But, I have to consider—and this is Jerry Engler jumping outside the box—if the opportunity arises, what other thing would I like to see Marion County pass a 1 percent sales tax to support?
Jumping outside the box for ideas has become a pleasure for me anyway, since I find many of the boxes created for us are half filled with kitty litter.
So, if Jerry could rule the world for a few minutes, and could leave it to the attorneys to figure out where the state of Kansas has jurisdiction and where the county commission has jurisdiction, what would I propose?
The top concerns in Marion County right now are energy and the economy.
Some of my favorite stories I’ve written include talking to people like Gary Johnson, a former electrical engineer for Kansas State University doing wind-energy research and now a consultant for wind farms.
Johnson has called Kansas a “new Saudi Arabia” when it comes to comparing oil with wind as an energy source. He said when it comes to wind energy, “This is the gold rush.”
He also has said the companies putting up wind turbine “farms” largely are interested in large plots of land under a single ownership for room and ease of development.

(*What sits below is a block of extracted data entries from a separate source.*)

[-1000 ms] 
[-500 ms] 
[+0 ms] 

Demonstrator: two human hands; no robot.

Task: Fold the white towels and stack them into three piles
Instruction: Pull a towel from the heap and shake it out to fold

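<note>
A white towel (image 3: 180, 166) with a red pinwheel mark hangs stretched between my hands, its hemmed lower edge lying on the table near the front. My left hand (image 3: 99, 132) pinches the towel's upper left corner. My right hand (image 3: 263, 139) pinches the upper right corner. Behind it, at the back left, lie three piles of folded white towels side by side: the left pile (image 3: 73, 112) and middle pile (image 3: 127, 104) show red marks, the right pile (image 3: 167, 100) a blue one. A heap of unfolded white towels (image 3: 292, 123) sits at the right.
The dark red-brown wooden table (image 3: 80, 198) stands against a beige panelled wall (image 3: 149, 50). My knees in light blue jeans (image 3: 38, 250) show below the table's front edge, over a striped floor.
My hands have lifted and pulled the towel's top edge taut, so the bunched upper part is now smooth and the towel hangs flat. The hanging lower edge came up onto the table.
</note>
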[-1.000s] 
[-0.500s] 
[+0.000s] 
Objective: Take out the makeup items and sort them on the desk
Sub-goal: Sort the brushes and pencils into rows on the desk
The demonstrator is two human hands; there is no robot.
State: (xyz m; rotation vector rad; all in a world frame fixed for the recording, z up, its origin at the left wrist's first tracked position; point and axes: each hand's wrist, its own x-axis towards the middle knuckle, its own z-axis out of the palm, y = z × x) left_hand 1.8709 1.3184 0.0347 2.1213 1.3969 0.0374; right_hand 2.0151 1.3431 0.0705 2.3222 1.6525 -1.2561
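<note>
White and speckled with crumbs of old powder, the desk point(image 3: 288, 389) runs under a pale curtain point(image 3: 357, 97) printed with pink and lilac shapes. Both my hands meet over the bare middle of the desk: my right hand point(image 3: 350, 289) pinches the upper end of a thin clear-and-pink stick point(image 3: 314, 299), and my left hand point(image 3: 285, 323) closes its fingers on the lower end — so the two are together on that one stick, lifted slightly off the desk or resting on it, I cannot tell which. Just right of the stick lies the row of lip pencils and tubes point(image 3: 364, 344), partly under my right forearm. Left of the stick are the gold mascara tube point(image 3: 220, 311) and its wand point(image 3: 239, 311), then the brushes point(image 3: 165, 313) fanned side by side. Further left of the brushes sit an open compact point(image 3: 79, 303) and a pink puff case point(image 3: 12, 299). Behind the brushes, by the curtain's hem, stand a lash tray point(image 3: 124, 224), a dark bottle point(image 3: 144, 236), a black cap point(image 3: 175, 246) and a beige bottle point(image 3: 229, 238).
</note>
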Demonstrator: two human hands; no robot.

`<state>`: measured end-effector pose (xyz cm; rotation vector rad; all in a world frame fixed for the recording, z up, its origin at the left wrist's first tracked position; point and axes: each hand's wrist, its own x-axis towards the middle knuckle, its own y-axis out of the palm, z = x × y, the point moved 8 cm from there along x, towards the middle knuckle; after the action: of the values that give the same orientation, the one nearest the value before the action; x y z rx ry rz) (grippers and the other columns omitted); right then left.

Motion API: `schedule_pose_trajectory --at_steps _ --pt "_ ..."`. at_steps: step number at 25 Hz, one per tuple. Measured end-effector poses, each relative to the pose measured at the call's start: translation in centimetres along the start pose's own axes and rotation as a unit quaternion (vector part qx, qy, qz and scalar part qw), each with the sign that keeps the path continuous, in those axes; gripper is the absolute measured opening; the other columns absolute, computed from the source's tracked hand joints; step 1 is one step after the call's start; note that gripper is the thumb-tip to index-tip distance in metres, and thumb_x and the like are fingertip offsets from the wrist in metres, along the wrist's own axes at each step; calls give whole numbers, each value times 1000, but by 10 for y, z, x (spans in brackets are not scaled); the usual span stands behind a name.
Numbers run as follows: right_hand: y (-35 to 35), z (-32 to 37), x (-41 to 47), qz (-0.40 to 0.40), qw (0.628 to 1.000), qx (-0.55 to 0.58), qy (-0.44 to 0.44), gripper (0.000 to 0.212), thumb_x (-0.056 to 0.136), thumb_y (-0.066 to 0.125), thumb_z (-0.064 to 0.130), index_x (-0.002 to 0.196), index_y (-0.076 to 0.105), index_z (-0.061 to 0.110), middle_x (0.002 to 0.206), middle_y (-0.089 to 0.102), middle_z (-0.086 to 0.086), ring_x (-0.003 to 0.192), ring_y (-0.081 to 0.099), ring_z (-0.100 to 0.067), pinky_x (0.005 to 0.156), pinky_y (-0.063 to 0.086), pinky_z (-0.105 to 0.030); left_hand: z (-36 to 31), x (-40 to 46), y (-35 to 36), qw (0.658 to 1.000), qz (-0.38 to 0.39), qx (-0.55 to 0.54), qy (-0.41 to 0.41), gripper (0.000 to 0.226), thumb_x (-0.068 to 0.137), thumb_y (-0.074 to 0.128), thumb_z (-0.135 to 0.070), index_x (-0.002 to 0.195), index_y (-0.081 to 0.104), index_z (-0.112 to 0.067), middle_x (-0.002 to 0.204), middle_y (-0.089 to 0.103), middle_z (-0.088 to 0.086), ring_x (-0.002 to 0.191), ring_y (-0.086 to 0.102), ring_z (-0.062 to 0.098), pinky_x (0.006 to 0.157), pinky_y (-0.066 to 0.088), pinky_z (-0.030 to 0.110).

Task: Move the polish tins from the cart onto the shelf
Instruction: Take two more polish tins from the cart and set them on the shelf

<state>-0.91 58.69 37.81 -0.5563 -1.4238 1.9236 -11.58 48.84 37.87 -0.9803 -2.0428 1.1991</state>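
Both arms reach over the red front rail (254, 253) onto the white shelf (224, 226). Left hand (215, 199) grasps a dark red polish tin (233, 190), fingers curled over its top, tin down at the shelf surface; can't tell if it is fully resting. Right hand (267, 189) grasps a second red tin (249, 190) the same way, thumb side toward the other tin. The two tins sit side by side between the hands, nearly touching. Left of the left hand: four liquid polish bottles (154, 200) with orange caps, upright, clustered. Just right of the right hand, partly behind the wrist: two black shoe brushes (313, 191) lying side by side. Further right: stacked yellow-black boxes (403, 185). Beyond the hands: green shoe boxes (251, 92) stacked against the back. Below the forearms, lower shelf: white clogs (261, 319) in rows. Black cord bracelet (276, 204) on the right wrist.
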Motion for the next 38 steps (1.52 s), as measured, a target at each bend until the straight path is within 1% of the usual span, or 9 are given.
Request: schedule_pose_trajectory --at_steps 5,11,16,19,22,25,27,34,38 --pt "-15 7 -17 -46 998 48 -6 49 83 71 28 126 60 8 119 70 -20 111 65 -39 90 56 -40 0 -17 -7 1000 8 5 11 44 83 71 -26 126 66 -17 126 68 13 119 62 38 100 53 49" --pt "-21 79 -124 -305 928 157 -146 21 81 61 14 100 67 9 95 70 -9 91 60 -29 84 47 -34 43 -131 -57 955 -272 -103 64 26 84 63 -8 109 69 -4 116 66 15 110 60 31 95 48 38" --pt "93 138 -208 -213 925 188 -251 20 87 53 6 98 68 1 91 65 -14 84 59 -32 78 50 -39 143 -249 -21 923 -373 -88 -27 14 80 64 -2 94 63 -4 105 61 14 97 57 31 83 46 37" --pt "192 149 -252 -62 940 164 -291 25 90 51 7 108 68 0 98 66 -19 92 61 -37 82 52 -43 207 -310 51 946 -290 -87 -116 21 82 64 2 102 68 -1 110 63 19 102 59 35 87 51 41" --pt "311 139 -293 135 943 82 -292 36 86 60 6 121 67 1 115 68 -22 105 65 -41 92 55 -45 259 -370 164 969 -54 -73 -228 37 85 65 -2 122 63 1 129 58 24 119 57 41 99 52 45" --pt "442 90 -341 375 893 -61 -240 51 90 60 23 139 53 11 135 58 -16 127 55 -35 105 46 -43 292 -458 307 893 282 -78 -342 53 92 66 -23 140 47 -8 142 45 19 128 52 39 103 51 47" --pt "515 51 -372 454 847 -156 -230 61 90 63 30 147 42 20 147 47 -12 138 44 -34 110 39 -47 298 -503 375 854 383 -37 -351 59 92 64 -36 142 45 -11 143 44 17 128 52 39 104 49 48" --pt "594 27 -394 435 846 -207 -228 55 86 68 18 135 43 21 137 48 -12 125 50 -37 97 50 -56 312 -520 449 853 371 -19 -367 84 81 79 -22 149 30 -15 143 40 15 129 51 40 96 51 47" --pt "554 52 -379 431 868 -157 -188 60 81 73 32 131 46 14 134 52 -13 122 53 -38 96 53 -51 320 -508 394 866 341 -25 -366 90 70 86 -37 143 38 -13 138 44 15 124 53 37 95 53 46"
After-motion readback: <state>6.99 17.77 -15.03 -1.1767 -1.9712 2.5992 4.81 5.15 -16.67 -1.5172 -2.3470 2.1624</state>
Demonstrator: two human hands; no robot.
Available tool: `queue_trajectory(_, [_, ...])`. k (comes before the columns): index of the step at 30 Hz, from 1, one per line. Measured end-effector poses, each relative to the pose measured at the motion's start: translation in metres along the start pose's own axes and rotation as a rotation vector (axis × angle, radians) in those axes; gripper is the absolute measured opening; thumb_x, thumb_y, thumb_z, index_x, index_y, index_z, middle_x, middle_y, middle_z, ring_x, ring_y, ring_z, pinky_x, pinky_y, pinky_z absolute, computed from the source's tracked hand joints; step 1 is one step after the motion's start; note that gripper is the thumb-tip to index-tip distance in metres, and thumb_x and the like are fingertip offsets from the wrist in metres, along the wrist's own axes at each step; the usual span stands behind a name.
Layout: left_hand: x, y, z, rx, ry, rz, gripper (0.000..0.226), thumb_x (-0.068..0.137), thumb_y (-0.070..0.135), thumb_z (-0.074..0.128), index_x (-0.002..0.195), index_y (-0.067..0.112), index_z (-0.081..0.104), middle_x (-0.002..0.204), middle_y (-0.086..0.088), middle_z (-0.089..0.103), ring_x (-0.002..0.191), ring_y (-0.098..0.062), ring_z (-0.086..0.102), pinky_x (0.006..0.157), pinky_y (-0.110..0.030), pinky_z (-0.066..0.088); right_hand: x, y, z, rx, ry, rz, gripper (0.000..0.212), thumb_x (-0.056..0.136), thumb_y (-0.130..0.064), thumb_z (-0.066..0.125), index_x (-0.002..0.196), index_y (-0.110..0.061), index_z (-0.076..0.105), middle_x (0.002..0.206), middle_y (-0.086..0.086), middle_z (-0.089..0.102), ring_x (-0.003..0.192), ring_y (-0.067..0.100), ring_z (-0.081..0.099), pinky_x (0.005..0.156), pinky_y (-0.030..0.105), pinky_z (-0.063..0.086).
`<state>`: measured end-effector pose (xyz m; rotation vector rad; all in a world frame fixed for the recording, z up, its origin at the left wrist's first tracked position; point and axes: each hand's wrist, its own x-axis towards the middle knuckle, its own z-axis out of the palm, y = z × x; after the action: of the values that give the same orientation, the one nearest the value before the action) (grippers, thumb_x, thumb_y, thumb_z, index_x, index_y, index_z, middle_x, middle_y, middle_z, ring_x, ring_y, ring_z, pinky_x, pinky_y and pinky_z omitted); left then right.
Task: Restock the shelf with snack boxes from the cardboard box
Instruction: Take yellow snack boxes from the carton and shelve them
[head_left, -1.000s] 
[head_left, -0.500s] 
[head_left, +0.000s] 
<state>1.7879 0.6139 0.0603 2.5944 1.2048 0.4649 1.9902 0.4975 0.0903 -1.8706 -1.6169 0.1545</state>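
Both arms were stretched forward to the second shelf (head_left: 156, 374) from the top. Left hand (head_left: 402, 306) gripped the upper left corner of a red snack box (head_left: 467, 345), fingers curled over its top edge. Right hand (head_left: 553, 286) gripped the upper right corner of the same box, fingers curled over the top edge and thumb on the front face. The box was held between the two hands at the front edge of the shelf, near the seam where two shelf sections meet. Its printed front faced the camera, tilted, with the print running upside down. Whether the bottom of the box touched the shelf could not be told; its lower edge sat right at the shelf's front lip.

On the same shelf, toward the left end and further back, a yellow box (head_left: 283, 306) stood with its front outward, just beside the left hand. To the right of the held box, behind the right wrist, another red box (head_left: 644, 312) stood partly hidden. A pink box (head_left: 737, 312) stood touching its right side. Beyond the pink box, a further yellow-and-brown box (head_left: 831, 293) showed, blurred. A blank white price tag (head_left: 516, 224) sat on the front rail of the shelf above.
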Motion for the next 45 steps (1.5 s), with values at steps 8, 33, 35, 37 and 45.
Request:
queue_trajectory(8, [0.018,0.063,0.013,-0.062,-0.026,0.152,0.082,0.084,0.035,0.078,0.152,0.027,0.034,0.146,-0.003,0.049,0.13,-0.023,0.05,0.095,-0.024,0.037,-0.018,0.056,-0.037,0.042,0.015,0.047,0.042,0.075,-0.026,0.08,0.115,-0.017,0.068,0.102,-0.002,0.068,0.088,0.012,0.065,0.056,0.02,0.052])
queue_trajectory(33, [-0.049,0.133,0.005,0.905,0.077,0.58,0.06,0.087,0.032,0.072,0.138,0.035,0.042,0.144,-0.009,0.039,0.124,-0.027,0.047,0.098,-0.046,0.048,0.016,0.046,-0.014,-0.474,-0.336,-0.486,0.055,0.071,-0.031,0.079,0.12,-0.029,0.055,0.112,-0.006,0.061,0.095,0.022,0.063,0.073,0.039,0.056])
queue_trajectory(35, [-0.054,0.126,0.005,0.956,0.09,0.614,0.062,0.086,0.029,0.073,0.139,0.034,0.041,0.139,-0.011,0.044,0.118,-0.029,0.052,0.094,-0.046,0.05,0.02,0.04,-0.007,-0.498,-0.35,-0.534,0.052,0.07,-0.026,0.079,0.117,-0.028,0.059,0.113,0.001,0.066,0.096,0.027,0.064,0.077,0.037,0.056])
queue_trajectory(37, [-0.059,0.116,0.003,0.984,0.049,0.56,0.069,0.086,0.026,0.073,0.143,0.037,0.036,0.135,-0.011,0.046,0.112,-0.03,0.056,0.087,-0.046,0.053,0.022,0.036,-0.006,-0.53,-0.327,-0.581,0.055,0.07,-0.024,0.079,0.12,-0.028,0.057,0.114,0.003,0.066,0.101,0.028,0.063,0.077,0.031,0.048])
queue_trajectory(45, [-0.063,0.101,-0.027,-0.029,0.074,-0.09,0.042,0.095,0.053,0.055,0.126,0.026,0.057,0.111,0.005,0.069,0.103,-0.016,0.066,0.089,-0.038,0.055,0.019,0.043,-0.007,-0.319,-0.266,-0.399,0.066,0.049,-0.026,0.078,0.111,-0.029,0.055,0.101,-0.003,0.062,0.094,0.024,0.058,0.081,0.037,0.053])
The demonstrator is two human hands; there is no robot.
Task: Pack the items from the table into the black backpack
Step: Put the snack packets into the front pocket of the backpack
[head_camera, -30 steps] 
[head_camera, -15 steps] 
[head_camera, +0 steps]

So, if you’re still with me, Jerry, outside his box wants to say that when it comes to energy development, he’s for the little guy and this county’s economic well-being. I want you in the rush, putting some gold in your own pockets.
Aside from a wonderful agricultural base, the biggest first-level economic production base this county has to offer is energy, wind and solar.
This is a case where the county needs to jump outside the box and become an advocate for its little guys. It’s less of a gamble than a casino would have been.
I propose the county use its resources—or the state, if anybody in Topeka truly listens to the grass roots—to create the framework and help finance an energy cooperative. This cooperative would employ its own engineer and crew.
A cooperative is jointly owned by its membership. In this case, the cooperative members would be Marion County citizens who take advantage of what the cooperative has to offer.
The cooperative would be responsible for economically aiding and providing the consulting base for each landowner in Marion County to have a wind turbine if he or she can physically accommodate it.
If that person owns only 40 acres, and not 10,000 acres, so be it. Let’s spread the wealth, not the sorrow of always being on the paying end.
In case you haven’t been thinking of it, every business and home in Marion County usually has a roof. I propose that the same cooperative be used to place solar collectors for energy on the roof of every individual who wants it.
I further propose that any electrical utility selling power in Marion County be required to buy the excess energy generated by the turbines and solar collectors owned by our citizens. Whenever it can be done, I want to see those meters going backward, with the extra power going to the general grid.
Let’s have some generating populism instead of seeing Westar always being the one telling the governing bodies of our communities how much we will pay next for the energy it provides.
And this isn’t just about our wallets. It’s also about our moral responsibility. How can we stand by and see the future of America squandered to enrich OPEC?
How can we stand by and let global warming ruin our planet? Yes, some of us are still arguing that global warming really isn’t happening, even though the news before us indicates the ice on the Arctic Ocean will be totally melted this summer for the first time in human history.
Rural electric cooperatives worked to bring electricity to our rural areas. Why can’t this work to send some electricity back?
It’s time for us to take care of our wallets and our environment right in our own neighborhood. Those who would say otherwise just aren’t our friends.
So, Jerry, would you let those turbines and solar collectors ruin the beauty of our skyline?
Well, I share your inhibitions regarding spoiling beauty, but I also realize I have learned to look past the frequent ugliness of transformers, power lines and highway surfaces.
So, Jerry, are you an engineer that you think you have the technical prowess for this proposal?
No, I’m not an engineer, but I love it when those people put money in my pocket and increase my personal well-being.
So, Jerry, what about state statutes and federal laws usurping the Kansas Corporation Commission—and all those other things that might get in the way?
Yes, I am acquainted with the stagnancy of bureaucracy. Remember, I said we were jumping out of the kitty litter for this. This is the good side of attorneys—to help move us around this heap of stuff.
See what happens when you let a Jerry Engler out of his box? Lord, think of what I would do if I were a T. Boone Pickens. Now there’s a box worth stepping out of.